With the cases of COVID-19 in the province remaining at higher levels, the question was raised about whether it was truly safe to lower the alert level at this time, especially for those who are immunocompromised.

Dr. Fitzgerald said there will be no way to stop the virus from spreading, but the necessary tools are available for people to protect themselves.

“Getting back to zero like we have done previously, it’s not an expectation that we can meet at this point. It’s just the virus, its behaviour doesn’t allow us to do that.”

One of the necessary tools are the booster shots that have been readily available across the province, and there are updates to the NLVAXPASS that will allow individuals to enter their updated vaccination record to include their booster dose.

“No one wants these VaxPasses. We don’t want them. No one wants them, but they are an important instrument at this time to ensure we get through this wave and if it alters people’s behaviour to ensure that they make the right decision to get boosted so we can all live a more free life, that’s an important instrument that I’m not willing to take off the table at this point in time.”

Minister Haggie agreed the NLVAXPASS is important to encourage people to make the right decision to protect themselves and others, but it is always being reviewed as scenarios change.

“It has worked. We saw a significant bump in our second doses and first doses, particularly in younger folk when that was introduced, and warning given that it will happen. If we find ourselves challenged to get boosters, it’s certainly another tool in our toolbox and we’ll keep looking at it.”

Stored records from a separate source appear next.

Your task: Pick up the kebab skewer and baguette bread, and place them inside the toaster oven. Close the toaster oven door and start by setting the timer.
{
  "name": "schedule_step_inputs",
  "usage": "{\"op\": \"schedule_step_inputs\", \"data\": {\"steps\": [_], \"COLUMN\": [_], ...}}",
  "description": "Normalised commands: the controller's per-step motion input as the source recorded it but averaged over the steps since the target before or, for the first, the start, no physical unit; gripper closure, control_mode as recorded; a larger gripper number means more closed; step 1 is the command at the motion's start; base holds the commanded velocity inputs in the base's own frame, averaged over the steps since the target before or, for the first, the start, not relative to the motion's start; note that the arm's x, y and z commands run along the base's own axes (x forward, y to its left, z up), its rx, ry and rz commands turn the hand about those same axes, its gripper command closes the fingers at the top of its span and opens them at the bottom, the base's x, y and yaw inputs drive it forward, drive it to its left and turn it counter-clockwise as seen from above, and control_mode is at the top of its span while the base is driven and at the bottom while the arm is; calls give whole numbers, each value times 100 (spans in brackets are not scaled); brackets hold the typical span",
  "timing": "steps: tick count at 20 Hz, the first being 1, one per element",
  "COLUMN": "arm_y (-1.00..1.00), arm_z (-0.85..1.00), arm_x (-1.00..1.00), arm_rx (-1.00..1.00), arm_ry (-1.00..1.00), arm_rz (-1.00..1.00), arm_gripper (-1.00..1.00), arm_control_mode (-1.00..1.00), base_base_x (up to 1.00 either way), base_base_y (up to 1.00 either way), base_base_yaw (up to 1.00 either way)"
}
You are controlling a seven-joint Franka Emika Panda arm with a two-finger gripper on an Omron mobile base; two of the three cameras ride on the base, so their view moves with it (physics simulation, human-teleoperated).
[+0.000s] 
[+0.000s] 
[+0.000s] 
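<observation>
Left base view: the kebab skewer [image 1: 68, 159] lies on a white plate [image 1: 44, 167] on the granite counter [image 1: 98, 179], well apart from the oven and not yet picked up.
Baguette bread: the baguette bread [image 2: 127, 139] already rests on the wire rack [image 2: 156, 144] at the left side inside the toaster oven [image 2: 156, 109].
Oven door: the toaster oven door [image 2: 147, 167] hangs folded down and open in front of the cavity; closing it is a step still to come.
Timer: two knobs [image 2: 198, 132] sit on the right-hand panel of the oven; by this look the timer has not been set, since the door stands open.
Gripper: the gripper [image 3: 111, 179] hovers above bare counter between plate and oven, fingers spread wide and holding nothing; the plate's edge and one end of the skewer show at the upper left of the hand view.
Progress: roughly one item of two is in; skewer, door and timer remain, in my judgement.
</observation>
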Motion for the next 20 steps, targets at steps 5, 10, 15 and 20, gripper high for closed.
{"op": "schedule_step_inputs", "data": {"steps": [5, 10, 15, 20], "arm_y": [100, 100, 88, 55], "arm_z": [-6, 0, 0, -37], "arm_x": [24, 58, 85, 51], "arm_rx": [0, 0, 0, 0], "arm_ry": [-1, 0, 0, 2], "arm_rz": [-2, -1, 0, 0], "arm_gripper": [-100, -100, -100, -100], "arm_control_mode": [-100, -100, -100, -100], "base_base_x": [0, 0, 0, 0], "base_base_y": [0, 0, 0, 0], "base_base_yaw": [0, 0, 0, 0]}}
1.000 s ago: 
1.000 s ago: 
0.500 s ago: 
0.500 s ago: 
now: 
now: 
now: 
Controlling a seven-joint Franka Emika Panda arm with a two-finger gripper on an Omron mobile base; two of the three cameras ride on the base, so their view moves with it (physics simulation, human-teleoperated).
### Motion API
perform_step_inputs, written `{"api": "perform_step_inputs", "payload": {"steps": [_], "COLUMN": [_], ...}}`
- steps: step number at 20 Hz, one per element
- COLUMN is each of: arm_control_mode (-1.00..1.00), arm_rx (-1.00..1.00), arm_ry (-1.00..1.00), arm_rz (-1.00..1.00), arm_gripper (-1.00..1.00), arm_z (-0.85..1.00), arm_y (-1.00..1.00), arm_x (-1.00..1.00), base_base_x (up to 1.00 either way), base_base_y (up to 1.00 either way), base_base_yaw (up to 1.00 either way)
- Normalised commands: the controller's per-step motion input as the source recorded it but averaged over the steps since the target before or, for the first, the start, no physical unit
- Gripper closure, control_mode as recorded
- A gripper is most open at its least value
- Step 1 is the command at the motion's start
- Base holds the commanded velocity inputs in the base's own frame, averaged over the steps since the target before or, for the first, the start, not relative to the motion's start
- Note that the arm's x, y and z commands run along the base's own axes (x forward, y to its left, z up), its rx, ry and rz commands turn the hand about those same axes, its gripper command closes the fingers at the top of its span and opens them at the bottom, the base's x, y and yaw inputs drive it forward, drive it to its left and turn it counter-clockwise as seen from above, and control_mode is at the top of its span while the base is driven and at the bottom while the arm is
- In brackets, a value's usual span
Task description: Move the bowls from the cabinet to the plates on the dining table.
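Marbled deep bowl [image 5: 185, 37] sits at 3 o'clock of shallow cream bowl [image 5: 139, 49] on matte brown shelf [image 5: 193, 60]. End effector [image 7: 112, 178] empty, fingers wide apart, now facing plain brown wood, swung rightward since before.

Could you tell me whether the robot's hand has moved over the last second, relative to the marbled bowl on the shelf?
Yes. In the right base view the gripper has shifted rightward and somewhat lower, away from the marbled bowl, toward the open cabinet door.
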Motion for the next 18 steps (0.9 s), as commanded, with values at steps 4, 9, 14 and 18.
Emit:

Premier Furey said it is not out of the realm of possibility that more vaccinations could be necessary as more variants of COVID become prevalent.

“Certainly, this virus doesn’t exist in isolation in Canada and Newfoundland and Labrador, it exists around the world. As we’ve seen, new variants can creep up and in all likelihood, there will be other variants. As Dr. Fitzgerald has suggested, no one has a crystal ball, but in all likelihood, there is a strong possibility that we will require vaccines into the future with respect to COVID variants.”